■ Aim of the exercise
In the entries that follow, the lines from the one with "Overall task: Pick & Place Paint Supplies" through the one with "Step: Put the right" are the ones to write out, exactly and with both ends included. Nothing else should appear.

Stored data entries
|---|

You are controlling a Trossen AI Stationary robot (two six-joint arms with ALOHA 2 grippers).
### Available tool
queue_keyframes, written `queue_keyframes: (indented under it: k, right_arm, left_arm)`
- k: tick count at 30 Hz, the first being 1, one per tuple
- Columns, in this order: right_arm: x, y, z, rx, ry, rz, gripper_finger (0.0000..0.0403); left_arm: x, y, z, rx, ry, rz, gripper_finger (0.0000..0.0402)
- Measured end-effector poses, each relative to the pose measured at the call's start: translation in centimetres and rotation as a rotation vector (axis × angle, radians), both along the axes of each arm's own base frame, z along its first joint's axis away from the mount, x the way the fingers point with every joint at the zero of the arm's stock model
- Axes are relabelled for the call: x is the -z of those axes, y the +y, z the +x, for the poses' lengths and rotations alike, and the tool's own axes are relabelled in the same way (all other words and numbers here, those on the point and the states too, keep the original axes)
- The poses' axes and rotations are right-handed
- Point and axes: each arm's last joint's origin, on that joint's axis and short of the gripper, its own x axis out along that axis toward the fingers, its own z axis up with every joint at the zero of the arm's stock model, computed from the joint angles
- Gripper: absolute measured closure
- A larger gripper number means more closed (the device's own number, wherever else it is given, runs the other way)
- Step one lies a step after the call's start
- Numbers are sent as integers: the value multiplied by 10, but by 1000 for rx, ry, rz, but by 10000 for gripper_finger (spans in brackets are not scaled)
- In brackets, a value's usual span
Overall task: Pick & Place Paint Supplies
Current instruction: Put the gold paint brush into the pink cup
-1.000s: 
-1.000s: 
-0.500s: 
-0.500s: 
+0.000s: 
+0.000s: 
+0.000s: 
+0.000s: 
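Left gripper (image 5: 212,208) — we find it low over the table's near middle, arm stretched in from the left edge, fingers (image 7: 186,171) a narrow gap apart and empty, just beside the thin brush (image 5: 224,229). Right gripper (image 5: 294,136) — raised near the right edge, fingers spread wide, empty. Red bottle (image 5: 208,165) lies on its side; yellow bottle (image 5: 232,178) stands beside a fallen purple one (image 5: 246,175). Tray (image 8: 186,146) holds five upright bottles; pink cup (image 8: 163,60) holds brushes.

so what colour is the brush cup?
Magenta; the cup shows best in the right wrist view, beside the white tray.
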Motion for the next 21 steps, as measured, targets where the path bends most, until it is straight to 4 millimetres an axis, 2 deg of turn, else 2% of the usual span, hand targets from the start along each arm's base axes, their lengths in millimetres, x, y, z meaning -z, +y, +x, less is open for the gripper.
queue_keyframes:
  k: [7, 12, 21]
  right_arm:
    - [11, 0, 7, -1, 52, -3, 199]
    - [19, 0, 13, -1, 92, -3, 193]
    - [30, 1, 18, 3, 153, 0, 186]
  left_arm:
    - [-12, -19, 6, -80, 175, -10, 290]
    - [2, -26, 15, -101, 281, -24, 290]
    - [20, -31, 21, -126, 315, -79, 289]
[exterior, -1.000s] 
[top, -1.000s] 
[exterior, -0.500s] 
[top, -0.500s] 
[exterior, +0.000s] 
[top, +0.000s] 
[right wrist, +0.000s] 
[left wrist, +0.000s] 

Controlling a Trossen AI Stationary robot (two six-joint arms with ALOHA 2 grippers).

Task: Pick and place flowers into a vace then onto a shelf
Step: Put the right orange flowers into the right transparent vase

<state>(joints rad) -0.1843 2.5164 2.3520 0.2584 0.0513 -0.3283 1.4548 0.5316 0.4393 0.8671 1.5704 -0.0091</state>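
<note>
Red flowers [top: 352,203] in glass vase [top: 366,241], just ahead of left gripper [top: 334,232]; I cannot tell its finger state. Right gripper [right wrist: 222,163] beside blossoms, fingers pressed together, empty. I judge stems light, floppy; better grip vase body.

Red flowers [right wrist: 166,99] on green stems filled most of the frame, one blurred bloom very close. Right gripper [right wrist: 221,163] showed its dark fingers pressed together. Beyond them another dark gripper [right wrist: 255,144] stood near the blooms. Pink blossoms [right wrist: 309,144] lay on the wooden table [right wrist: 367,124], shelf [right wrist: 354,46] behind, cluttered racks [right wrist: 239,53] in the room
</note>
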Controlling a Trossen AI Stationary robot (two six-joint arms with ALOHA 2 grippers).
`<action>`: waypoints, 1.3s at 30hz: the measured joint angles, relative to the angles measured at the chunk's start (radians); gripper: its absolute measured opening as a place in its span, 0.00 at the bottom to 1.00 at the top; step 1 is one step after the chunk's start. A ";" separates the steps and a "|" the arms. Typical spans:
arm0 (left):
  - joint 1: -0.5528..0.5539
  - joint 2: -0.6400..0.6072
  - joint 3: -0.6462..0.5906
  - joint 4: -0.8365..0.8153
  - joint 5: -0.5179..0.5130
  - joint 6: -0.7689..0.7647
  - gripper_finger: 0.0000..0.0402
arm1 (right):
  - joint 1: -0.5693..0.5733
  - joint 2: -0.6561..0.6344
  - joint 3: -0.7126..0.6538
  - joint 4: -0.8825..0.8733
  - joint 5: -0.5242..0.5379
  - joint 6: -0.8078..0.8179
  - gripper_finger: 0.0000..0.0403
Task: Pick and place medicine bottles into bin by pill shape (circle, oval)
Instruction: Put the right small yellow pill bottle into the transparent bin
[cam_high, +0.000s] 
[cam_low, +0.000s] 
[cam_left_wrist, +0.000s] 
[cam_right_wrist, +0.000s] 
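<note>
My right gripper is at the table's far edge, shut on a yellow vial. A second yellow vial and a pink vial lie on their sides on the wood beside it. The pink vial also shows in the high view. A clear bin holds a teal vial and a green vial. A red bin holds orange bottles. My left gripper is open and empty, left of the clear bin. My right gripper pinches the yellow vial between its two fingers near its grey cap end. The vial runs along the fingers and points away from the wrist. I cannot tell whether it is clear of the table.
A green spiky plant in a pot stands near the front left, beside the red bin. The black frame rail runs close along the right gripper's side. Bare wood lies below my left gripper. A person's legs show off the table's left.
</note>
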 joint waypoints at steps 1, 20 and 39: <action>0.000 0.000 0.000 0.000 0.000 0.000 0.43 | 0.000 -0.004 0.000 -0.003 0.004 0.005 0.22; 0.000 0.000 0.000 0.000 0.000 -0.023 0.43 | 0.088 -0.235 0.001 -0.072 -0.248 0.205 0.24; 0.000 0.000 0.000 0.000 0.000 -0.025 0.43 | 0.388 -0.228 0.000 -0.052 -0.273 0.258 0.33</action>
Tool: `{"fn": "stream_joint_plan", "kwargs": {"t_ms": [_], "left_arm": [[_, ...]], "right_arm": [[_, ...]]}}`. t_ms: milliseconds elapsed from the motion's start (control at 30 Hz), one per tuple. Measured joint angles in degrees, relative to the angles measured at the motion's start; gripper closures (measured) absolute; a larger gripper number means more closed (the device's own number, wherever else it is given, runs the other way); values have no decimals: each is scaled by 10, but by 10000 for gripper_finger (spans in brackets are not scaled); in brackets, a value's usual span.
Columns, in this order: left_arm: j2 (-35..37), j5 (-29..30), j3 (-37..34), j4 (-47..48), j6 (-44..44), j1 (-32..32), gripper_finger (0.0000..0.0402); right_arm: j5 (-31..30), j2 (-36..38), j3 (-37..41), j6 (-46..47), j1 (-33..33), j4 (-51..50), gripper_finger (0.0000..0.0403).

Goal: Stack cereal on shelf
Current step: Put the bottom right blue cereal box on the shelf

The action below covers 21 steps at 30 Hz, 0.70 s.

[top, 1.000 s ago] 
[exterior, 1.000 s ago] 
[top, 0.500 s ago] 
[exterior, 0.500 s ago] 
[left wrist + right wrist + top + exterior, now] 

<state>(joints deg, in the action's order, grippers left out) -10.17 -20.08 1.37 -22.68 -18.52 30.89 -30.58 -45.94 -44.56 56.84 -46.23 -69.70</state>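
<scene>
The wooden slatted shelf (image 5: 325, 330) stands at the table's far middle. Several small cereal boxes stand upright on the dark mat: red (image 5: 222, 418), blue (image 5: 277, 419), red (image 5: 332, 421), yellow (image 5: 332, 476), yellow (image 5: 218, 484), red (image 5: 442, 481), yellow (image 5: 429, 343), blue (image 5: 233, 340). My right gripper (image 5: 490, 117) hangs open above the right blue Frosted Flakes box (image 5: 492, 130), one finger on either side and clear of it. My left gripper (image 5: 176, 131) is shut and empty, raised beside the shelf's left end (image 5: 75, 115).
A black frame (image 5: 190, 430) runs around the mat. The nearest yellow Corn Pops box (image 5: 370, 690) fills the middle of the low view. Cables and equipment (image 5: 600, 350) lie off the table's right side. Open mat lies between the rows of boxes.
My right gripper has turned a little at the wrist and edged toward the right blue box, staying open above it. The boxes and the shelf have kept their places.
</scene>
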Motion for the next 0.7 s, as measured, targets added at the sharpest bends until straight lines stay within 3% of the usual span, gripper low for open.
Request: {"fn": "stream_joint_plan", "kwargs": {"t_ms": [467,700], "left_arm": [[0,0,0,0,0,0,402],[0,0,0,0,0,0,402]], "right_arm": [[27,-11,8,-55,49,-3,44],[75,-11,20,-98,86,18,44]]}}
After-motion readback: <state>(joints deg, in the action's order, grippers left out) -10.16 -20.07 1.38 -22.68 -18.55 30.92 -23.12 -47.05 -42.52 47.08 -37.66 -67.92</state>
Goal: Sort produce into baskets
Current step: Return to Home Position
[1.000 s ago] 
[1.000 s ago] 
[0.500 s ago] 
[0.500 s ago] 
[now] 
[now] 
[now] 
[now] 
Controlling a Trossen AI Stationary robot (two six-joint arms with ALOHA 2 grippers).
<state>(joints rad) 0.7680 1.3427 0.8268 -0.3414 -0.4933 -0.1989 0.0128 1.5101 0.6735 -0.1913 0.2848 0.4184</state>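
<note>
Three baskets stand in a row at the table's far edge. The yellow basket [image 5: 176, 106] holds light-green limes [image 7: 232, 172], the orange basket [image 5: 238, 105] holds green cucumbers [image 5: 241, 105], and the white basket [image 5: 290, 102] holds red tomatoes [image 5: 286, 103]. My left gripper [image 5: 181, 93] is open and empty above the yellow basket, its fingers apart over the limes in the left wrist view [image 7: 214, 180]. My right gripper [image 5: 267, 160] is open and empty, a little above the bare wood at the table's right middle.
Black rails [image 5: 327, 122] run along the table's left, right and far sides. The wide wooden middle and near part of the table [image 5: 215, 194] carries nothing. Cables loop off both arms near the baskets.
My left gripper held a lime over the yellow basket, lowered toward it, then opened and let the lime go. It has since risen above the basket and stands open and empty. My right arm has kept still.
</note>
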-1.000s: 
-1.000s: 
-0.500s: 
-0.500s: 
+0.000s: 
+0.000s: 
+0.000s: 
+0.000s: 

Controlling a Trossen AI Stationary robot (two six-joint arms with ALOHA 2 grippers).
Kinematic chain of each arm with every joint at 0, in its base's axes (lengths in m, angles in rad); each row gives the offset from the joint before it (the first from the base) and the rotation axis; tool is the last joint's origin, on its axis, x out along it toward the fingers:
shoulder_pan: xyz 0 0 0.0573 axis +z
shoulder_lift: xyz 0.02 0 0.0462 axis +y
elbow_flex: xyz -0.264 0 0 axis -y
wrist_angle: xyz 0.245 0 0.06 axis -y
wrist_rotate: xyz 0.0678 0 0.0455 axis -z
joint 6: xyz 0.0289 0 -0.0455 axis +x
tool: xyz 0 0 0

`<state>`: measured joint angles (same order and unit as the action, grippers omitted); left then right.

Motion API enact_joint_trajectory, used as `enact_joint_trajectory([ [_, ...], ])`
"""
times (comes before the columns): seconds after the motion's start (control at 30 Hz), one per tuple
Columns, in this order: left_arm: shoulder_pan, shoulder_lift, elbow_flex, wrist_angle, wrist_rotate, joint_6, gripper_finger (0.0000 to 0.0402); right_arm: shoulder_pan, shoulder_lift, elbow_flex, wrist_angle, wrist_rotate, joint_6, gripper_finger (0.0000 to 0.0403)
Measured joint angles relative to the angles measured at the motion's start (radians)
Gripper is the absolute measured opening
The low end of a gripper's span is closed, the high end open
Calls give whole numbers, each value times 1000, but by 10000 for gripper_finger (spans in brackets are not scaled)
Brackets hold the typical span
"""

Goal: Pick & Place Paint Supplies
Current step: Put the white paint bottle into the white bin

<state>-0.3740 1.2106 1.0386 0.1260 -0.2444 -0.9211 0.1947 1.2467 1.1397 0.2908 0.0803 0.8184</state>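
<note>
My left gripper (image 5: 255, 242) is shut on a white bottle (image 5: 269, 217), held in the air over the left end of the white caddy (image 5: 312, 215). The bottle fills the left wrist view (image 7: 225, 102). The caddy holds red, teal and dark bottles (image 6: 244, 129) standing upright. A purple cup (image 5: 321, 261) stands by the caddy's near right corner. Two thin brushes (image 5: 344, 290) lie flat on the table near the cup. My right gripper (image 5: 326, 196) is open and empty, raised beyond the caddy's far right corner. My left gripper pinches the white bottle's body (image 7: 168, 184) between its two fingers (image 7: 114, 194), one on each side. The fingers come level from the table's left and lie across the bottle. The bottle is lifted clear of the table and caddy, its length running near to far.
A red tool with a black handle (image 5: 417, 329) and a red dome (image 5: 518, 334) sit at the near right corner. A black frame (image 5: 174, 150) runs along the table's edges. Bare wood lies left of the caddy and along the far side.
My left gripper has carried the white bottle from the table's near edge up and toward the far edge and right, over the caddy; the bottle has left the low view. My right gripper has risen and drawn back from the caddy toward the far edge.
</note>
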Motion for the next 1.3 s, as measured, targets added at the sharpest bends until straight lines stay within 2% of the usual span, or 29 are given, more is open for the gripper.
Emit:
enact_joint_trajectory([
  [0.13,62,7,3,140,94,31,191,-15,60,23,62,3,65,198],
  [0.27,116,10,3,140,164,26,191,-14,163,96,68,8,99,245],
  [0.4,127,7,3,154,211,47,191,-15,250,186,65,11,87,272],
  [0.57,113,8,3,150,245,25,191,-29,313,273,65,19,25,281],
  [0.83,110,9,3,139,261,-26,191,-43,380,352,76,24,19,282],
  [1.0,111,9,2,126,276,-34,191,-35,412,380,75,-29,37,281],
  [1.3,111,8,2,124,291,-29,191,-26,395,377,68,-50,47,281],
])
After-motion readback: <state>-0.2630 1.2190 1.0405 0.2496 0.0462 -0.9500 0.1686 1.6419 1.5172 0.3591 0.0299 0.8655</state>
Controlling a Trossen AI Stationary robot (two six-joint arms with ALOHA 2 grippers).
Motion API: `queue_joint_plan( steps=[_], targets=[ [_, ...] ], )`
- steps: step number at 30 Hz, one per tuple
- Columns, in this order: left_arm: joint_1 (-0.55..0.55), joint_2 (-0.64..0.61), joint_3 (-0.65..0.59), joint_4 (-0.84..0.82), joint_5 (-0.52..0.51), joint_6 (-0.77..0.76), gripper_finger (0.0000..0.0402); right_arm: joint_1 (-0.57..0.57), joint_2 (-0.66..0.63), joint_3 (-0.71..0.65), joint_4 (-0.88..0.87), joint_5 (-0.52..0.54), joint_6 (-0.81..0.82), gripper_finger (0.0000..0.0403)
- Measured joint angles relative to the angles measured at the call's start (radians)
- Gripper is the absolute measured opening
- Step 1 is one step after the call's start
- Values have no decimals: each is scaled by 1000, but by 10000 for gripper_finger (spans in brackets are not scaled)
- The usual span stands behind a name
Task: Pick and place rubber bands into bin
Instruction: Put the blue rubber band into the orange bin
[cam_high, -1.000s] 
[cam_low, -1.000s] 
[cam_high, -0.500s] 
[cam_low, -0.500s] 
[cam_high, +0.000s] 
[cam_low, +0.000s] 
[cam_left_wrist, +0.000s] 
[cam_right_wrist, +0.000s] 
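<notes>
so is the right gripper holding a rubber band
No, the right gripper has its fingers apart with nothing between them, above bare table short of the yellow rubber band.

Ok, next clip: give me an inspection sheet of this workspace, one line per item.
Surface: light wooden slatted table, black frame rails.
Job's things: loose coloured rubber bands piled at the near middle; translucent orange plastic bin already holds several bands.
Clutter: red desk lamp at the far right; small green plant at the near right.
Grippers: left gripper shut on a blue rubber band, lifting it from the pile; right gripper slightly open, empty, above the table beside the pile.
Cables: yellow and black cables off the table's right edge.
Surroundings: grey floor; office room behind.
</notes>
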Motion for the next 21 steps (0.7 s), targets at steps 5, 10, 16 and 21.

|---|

■ Finished exercise
Overall task: Pick & Place Paint Supplies
Current instruction: Put the gold paint brush into the pink cup
-1.000s: 
-1.000s: 
-0.500s: 
-0.500s: 
+0.000s: 
+0.000s: 
+0.000s: 
+0.000s: 
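Left gripper (image 5: 212,208) — we find it low over the table's near middle, arm stretched in from the left edge, fingers (image 7: 186,171) a narrow gap apart and empty, just beside the thin brush (image 5: 224,229). Right gripper (image 5: 294,136) — raised near the right edge, fingers spread wide, empty. Red bottle (image 5: 208,165) lies on its side; yellow bottle (image 5: 232,178) stands beside a fallen purple one (image 5: 246,175). Tray (image 8: 186,146) holds five upright bottles; pink cup (image 8: 163,60) holds brushes.

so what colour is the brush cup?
Magenta; the cup shows best in the right wrist view, beside the white tray.
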Motion for the next 21 steps, as measured, targets where the path bends most, until it is straight to 4 millimetres an axis, 2 deg of turn, else 2% of the usual span, hand targets from the start along each arm's base axes, their lengths in millimetres, x, y, z meaning -z, +y, +x, less is open for the gripper.
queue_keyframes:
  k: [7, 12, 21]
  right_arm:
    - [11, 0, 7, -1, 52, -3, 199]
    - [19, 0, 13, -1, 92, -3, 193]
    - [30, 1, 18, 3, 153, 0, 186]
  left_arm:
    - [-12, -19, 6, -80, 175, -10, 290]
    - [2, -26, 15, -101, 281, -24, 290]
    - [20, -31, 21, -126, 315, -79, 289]
[exterior, -1.000s] 
[top, -1.000s] 
[exterior, -0.500s] 
[top, -0.500s] 
[exterior, +0.000s] 
[top, +0.000s] 
[right wrist, +0.000s] 
[left wrist, +0.000s] 

Controlling a Trossen AI Stationary robot (two six-joint arms with ALOHA 2 grippers).

Task: Pick and place flowers into a vace then onto a shelf
Step: Put the right orange flowers into the right transparent vase

There is no more to this exercise.